Die Fahnen der Feuerwehren

Das Ausseerland


"Inmitten des Salzkammergutes, eingebettet in eine wunderschöne Landschaft, jedoch geprägt von den widrigsten Wettersituationen des inneralpinen Raumes, hat sich - wie wohl jeder weiß - ein ganz besonderer Menschenschlag entwickelt, der gelernt hat, mit den vorherrschenden Gegebenheiten bestmöglich umzugehen."

So Bezirkshauptmann Dr. Josef Dick zum 125 jährigen Bestehen und Jubiläum der FF Grundlsee.
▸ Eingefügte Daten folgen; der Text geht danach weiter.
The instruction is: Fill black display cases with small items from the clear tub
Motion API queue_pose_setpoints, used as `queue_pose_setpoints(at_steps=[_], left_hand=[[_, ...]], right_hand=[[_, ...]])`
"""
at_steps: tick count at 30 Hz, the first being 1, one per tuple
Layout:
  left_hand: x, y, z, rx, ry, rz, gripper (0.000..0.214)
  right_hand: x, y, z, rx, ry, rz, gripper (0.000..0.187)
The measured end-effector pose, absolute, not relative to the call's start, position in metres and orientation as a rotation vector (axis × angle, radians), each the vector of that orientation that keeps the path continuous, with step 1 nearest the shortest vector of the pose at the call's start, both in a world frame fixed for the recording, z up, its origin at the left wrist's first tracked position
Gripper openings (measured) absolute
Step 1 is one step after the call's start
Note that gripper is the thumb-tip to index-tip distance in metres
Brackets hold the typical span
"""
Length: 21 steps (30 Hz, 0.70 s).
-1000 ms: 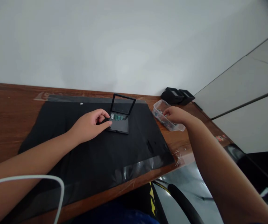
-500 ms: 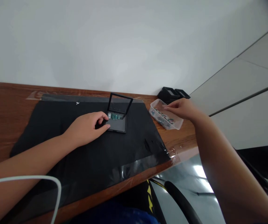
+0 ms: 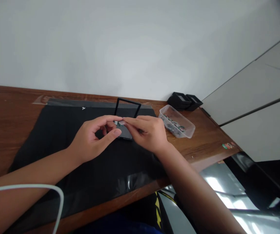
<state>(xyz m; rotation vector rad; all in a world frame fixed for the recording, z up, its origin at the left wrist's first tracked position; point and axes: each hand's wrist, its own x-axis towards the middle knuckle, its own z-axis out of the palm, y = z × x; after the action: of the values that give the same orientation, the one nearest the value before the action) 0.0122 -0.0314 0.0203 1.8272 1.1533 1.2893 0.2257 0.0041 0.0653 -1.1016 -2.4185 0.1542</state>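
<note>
A small black case (image 3: 125, 134) lies on the black mat, its framed clear lid (image 3: 129, 101) standing up at the back. My right hand (image 3: 148, 131) reaches over the case with fingers pinched on a small pale piece (image 3: 122, 123). Against the left side of the case is my left hand (image 3: 93, 136), thumb and forefinger apart and nothing visible held. The left forefinger's tip comes up to the right fingertips. A little green shows below them in the case; the fingers hide most of the row of small pieces.
A clear plastic tub (image 3: 191, 127) of small mixed pieces stands right of the mat (image 3: 54, 130). Black boxes (image 3: 179, 100) sit behind it by the wall. Small coloured bits (image 3: 228, 146) lie near the table's right edge. A white cable (image 3: 32, 186) crosses my left forearm.
My right hand has moved left from the tub to the case, with a small pale piece in its fingers. My left hand stays by the case, its forefinger now reaching over it.
</note>
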Motion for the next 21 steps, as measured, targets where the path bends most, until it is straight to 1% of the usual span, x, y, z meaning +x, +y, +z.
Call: queue_pose_setpoints(at_steps=[2, 5, 9, 12, 16, 18, 21], left_hand=[[0.013, -0.03, 0.019, 1.81, 1.171, 1.366, 0.028], [0.014, -0.028, 0.017, 1.864, 1.207, 1.468, 0.017], [0.016, -0.027, 0.016, 1.964, 1.251, 1.499, 0.009], [0.015, -0.027, 0.015, 2.009, 1.241, 1.522, 0.009], [0.015, -0.028, 0.011, 1.964, 1.303, 1.54, 0.009], [0.015, -0.029, 0.01, 1.885, 1.354, 1.521, 0.013], [0.013, -0.027, 0.011, 1.851, 1.408, 1.483, 0.019]], right_hand=[[0.219, 0.003, 0.057, -1.067, -2.44, -0.027, 0.035], [0.215, 0.005, 0.043, -0.871, -2.337, -0.251, 0.032], [0.216, 0.009, 0.03, -0.742, -2.21, -0.331, 0.027], [0.216, 0.01, 0.027, -0.761, -2.166, -0.262, 0.024], [0.216, 0.006, 0.027, -0.823, -2.114, 0.053, 0.017], [0.216, 0.004, 0.027, -0.876, -2.099, 0.198, 0.015], [0.218, 0.004, 0.03, -0.957, -2.078, 0.275, 0.015]])
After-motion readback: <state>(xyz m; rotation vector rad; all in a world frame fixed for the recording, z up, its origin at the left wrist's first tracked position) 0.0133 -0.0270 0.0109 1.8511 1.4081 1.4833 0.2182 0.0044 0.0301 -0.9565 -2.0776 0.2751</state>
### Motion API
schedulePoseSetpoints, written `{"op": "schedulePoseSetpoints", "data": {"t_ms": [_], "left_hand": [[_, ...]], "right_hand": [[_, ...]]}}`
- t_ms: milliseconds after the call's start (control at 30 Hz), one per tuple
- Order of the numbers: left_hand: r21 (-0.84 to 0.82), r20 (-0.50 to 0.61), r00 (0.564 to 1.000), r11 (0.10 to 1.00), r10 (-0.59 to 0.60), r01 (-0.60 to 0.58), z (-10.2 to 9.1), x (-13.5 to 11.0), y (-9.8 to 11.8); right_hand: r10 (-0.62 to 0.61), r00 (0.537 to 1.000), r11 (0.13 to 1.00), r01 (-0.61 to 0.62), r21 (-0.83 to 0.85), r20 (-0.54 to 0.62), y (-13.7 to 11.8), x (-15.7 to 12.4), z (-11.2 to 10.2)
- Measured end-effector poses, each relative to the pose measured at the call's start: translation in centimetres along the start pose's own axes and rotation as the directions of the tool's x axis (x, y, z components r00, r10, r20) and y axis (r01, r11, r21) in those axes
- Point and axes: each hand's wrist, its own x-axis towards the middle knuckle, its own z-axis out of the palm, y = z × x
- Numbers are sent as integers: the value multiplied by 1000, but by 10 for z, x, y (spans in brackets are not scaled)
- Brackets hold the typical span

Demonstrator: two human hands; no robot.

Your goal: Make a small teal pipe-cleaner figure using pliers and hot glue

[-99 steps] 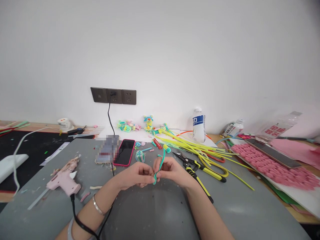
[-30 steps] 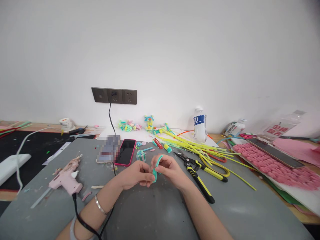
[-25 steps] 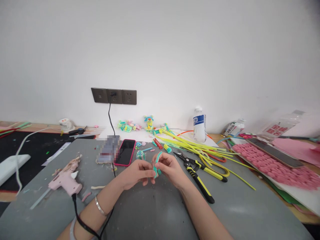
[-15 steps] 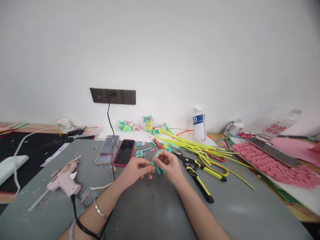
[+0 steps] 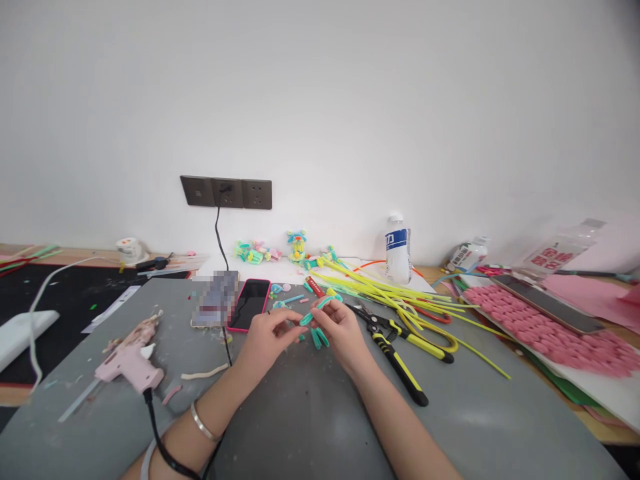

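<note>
Between my two hands is a teal pipe cleaner (image 5: 307,320) bent into a narrow loop. My right hand (image 5: 336,328) pinches it between thumb and fingers, and its far end sticks up past the knuckles. My left hand (image 5: 273,337) has thumb and index finger closed at the loop's lower left end; the fingertips partly hide the contact. Just below, short folded teal pieces (image 5: 320,338) lie on the grey mat (image 5: 300,427). Behind my hands are a red stick-like item (image 5: 315,287) and a small blue-and-yellow piece (image 5: 287,303).
Right of my hands lie black-and-yellow pliers (image 5: 390,353) and long yellow pipe cleaners (image 5: 400,293). To the left are a pink glue gun (image 5: 131,365), with its cord by my forearm, and a phone (image 5: 250,303). A white bottle (image 5: 397,250) stands by the wall.
The teal loop has turned from fairly upright to a flatter slant, its end toward my left hand. My left hand has shifted slightly, and the loose teal pieces below show more fully.
</note>
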Motion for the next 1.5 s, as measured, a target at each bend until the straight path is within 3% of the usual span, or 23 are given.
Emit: {"op": "schedulePoseSetpoints", "data": {"t_ms": [133, 233, 367, 700, 833, 1000, 1200, 1333, 1500], "left_hand": [[-30, -31, 996, 996, 85, -86, -1, 0, 1], [-11, 6, 984, 984, 176, -176, -1, 0, 2], [1, -35, 972, 972, 233, -233, -2, 0, 0], [-126, -82, 991, 985, 104, -114, -4, 1, 4], [-175, -65, 998, 984, 5, -16, -3, 1, 5], [-126, 27, 997, 989, -70, 73, 0, 1, 7], [-21, 146, 985, 995, -92, 96, -1, 2, 11], [-42, 129, 986, 993, -103, 109, -3, 3, 11], [-206, 25, 993, 971, -119, 122, -5, 3, 4]], "right_hand": [[130, 992, 981, -127, 150, -10, -3, 0, 0], [216, 976, 951, -218, 217, 36, -4, 0, 0], [273, 955, 921, -295, 253, 117, -4, -1, 1], [344, 883, 889, -416, 191, 320, -6, -6, 4], [295, 910, 921, -352, 169, 291, -6, -6, 6], [104, 983, 987, -121, 102, 151, -1, -4, 4], [-34, 991, 995, 46, -88, 132, 2, -6, 3], [-89, 991, 986, 102, -134, 103, 2, -5, 4], [-95, 992, 991, 103, -91, 86, 4, -5, 4]]}}
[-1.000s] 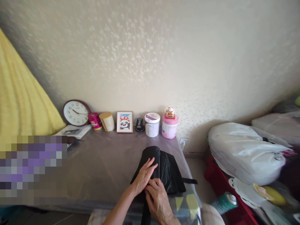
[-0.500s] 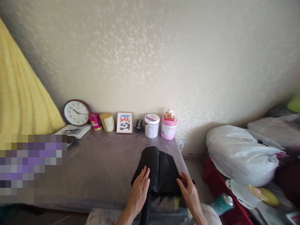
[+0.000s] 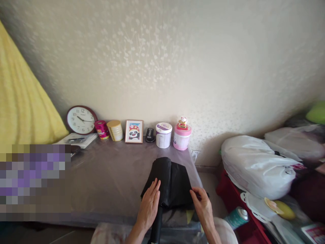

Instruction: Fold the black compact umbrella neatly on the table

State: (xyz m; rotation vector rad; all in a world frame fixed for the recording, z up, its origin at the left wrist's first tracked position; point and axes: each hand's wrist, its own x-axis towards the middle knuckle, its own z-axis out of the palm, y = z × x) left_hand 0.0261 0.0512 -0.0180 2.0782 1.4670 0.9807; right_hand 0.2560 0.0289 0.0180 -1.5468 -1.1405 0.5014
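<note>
Umbrella (image 3: 168,183): I see it on the table (image 3: 109,179).
Left hand (image 3: 149,205): flat on it, fingers together.
Right hand (image 3: 202,204): pinching its fabric edge.

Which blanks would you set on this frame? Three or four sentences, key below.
1. The left hand and right hand touch an umbrella coloured ____.
2. The cat figurine sits on a jar whose lid is ____.
3. The framed picture shows a cartoon ____.
4. The draped cloth at far left is ____.

Key: black; pink; panda; yellow

Bare forearms (image 3: 135,234), bare fingers (image 3: 153,188), pale trousers (image 3: 225,231) (faintly checked), rounded at the knees
</note>
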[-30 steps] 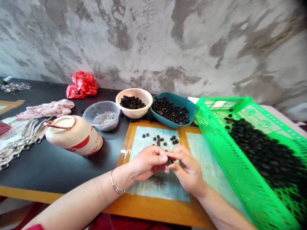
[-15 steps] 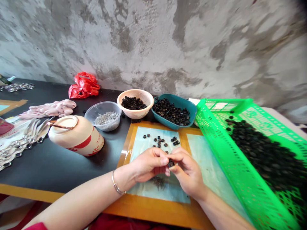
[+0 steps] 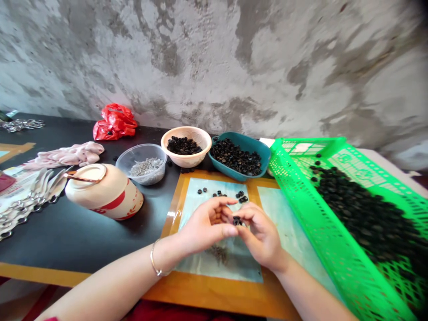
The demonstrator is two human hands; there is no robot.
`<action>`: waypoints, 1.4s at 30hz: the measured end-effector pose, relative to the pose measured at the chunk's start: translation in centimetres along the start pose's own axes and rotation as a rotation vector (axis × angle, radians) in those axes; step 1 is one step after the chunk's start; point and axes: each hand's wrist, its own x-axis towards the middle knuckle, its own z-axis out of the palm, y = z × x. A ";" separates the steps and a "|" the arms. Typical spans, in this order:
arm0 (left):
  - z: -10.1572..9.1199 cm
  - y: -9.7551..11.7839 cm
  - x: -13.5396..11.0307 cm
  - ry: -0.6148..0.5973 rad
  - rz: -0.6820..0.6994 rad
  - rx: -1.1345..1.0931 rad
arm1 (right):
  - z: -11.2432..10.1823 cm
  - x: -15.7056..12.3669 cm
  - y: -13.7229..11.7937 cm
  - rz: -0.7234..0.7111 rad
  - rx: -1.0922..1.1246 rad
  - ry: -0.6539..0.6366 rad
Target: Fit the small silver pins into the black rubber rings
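Between the thumb and fingers of my right hand [image 3: 262, 234] is a small black spool-shaped part [image 3: 237, 220]. My left hand [image 3: 207, 225] curves around its left side, index finger raised and thumb apart from it; the thumb tip lies close to the part, and I cannot tell if they touch. Both hands are over a pale blue sheet [image 3: 197, 209] taped down with brown tape. Several small black parts [image 3: 241, 196] lie on the sheet beyond my hands. Below them is a little pile of thin pins [image 3: 219, 254], partly covered by my left hand.
Behind the sheet stand a clear bowl [image 3: 158, 171] of grey pins, a pink bowl [image 3: 187, 161] and a teal basin [image 3: 265, 154] of black parts. A green basket [image 3: 310, 236] fills the right side. Leftward are a cream bottle [image 3: 107, 191], spoons [image 3: 36, 191], gloves [image 3: 65, 156] and a red bag [image 3: 115, 121].
My left index finger and thumb have parted from their pinch, and the fingers have spread. My right hand keeps its hold on the black part. The view has shifted slightly.
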 end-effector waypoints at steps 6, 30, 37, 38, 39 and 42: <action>0.1 -0.6 -0.7 0.062 0.142 0.356 | 0.2 -0.2 0.2 0.008 0.017 -0.060; 0.3 -1.4 -0.8 0.098 0.135 0.431 | 1.8 -0.8 -0.3 0.010 0.005 0.030; 0.8 -0.8 -0.7 0.137 0.094 0.240 | 1.5 -0.6 0.1 -0.029 0.001 0.014; 0.9 -0.6 -0.7 0.137 0.090 0.177 | 1.5 -0.5 0.1 -0.036 -0.001 0.024; 1.0 -0.5 -0.7 0.132 0.083 0.099 | 1.4 -0.5 0.0 -0.042 -0.005 0.032; 1.1 -0.2 -0.5 0.091 0.016 -0.131 | 1.0 -0.3 -0.2 -0.052 -0.026 0.027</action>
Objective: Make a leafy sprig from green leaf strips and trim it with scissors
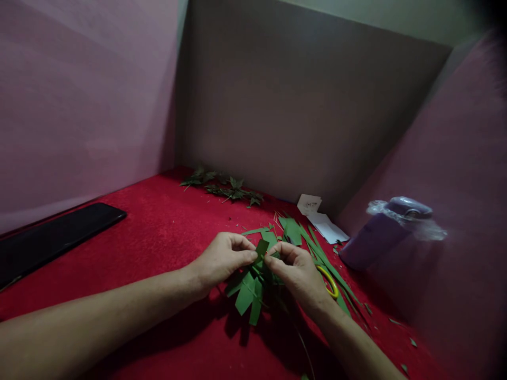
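Observation:
Between my hands is a cluster of cut green leaf pieces (pixel 246 293), fanned out and hanging above the red cloth. My left hand (pixel 223 258) pinches a short upright leaf strip (pixel 261 248) at the cluster's top between thumb and fingers. Close beside it, my right hand (pixel 295 266) has thumb and fingertips pressed together at the same spot; what exactly they grip is too small to make out. A thin stem or thread trails down below the right wrist. Behind the right hand shows the yellow handle (pixel 330 282) of what looks like scissors, partly hidden.
Long green leaf blades (pixel 328 258) and cut leaf pieces (pixel 291 230) lie right of my hands. Leafy sprigs (pixel 233 191) lie at the back. White papers (pixel 327 227) and a purple container (pixel 374 237) with clear plastic stand right. A black flat device (pixel 59 235) lies left on the red cloth (pixel 158 227).

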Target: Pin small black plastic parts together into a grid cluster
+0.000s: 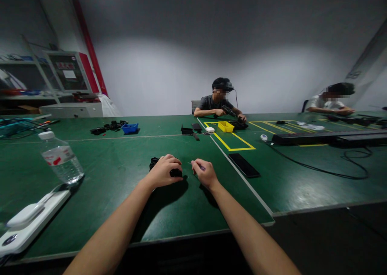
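Note:
My left hand (165, 170) rests on the green table (121, 174) with its fingers curled over a small black part (175, 172); more of that black part shows at its far left side. My right hand (204, 172) lies just to the right, fingers pinched on a thin small tool with a purplish handle (201, 168), its tip pointing left toward the black part. Both forearms reach in from the near edge.
A water bottle (60, 158) and a white device (30, 220) stand at the left. A dark phone (244, 164) lies right of my hands. Farther off are a blue tray (130, 128), a yellow tray (225, 126), black parts, a cable, and two seated people across the table.

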Motion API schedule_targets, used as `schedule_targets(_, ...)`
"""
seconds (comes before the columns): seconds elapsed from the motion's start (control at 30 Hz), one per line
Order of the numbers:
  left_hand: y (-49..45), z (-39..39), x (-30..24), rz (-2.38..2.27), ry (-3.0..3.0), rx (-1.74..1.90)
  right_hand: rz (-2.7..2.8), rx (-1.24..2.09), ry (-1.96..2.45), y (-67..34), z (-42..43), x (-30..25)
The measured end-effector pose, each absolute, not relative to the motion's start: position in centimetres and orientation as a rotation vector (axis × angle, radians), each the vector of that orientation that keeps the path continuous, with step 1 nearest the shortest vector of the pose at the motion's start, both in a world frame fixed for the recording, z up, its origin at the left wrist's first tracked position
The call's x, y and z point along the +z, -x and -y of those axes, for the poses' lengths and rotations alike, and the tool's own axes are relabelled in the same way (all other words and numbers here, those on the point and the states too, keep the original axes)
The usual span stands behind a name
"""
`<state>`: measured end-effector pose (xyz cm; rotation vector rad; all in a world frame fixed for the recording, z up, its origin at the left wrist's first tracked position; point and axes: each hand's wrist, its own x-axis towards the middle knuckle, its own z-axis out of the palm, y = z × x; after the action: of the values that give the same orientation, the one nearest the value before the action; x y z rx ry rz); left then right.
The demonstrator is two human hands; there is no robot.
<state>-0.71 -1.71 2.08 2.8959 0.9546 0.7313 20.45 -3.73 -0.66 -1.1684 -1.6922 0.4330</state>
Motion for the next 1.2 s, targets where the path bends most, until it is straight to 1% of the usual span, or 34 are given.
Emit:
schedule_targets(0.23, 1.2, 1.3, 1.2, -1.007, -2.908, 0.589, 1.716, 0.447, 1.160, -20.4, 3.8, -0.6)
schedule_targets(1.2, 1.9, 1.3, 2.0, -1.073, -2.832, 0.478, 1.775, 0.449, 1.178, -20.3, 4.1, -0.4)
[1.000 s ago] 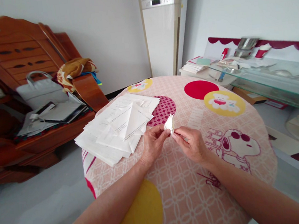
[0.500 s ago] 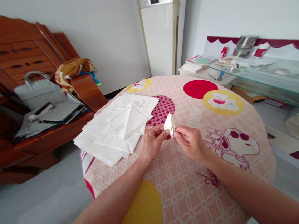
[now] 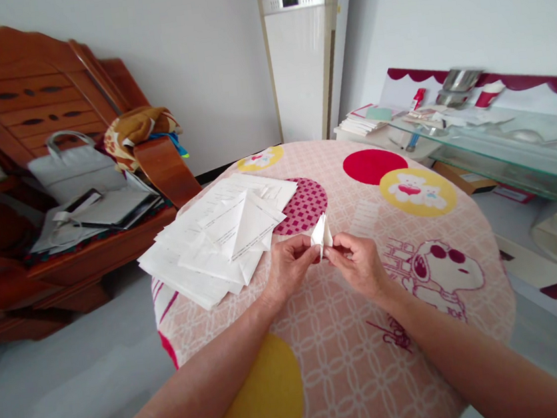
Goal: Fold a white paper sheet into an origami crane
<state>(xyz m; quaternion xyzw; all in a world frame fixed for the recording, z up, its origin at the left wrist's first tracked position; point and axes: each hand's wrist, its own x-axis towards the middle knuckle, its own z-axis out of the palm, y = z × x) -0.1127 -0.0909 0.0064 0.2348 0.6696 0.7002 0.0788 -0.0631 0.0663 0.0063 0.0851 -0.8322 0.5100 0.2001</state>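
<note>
Fingers [image 3: 309, 256]: left hand [image 3: 288, 269] and right hand [image 3: 361, 263] each pinch a side of the folded paper [image 3: 319, 234].
Paper: above the counter [image 3: 325, 351], in from its near edge.
Creases [image 3: 321, 228]: I'd press them lightly, evenly.

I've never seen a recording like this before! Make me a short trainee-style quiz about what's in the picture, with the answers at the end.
1. True or false: only the right hand touches the small folded paper.

2. How do the white sheets lie? A) rolled up; B) loosely spread and overlapping; C) in one squared stack.

3. Fill the gap: the cartoon dog printed on the tablecloth wears ____.

Key: 1. False, the left hand pinches it too. 2. B. 3. Sunglasses.
</note>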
Das war im Jahre 2015. damit ist die FF Grundlsee eine der jüngeren Feuerwehren im Ausseerland. Bad Aussee wurde im Jahre 1872 gegründet und Altaussee im Jahre 1877.

Die Geschichte der Region ist einmalig und natürlich ist auch die Entstehung der Feuerwehren eng an die Bedürfnisse und wirtschaftlichen Errungenschaften - in diesem Fall die Salinen des Gebietes - gebunden. So eigen wie die Landschaft, so eigen wie die Bevölkerung - so eigen und großartig ist auch die Gestaltung der Feuerwehrfahnen in diesem Land. Diese gehören mit Sicherheit zu den handwerklich schönsten und kunstfertigsten Fahnen der Steiermark. In der Ausgestaltung und der Fertigung. Kunst im eigentlichen Sinn.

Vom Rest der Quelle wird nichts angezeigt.